By Kevin Unitt 27/07 Updated: 30/07 07:16
CALLS have been made for mobility scooter users to take tests after a blind pedestrian and his guide dog were knocked down in the centre of Leamington.
Concerns have been raised that scooters – seen in increasing numbers on town centre streets and many travelling at speed – are becoming a growing menace.
It comes after resident Ian Foulds was knocked down at the junction of Spencer Street and Bath Street.
He told the paper: “My dog Grace was in full harness and I had just instructed her to go forward in the normal way when without warning we were hit full on by a lady in a electric buggy.
“I landed over the lady but she offered no assistance and Grace was separated from my in the roadway.
“It was very shocking and by nothing more than sheer good luck were we not injured. The next person might be.
“Training or even certification is, in my view, required for electric buggies to be used on our pavements.”
Leamington county councillor Penny Bould, herself a wheelchair user, believes a non compulsory test – equivalent to cycling proficiency – could be introduced.
She said: “While I would not wish to make the life of disabled people one ounce more difficult than it already is, something does need to be done.
“Some scooter users are not driving them in a responsible way.
“This was a shocking incident and I don't want to see anything like it happen again.
“Nationally there needs to be a system of some sort in place to prevent anyone just buying a scooter and driving it as the please on the pavements.”

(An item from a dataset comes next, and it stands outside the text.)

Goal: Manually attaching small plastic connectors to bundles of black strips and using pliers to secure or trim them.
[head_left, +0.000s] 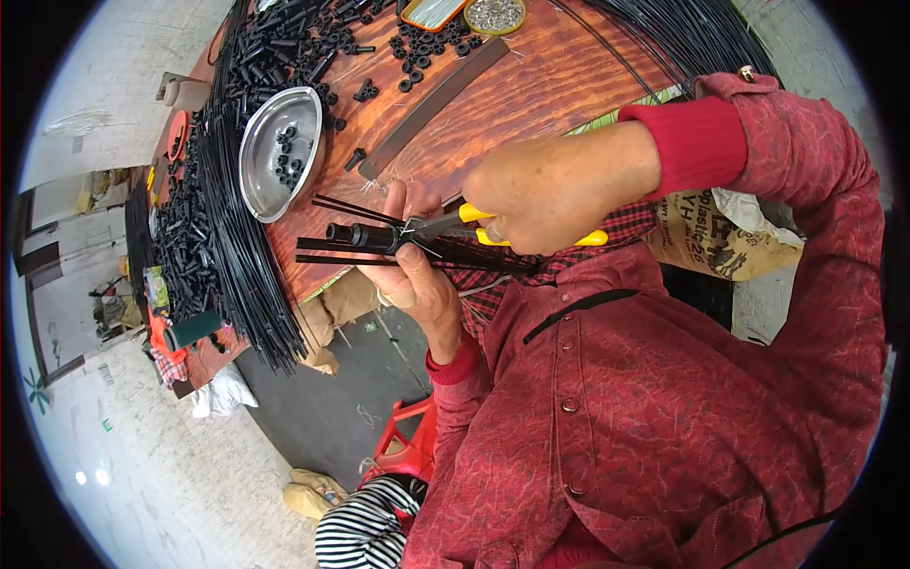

Warwickshire County Council – the area's highways authority – said it was sorry to here about Mr Fould's incident.
But a spokesperson added there was no specific guidance for Warwickshire as to scooter use, only national guidelines in the Highway Code which it urged people to follow.
Among the rules it states scooter uses must 'give pedestrians priority and show consideration for other pavement users, particularly those with a hearing or visual impairment who may not be aware that you are there.'
It adds powered wheelchairs and scooters must not travel faster than 4mph on pavements or in pedestrian areas.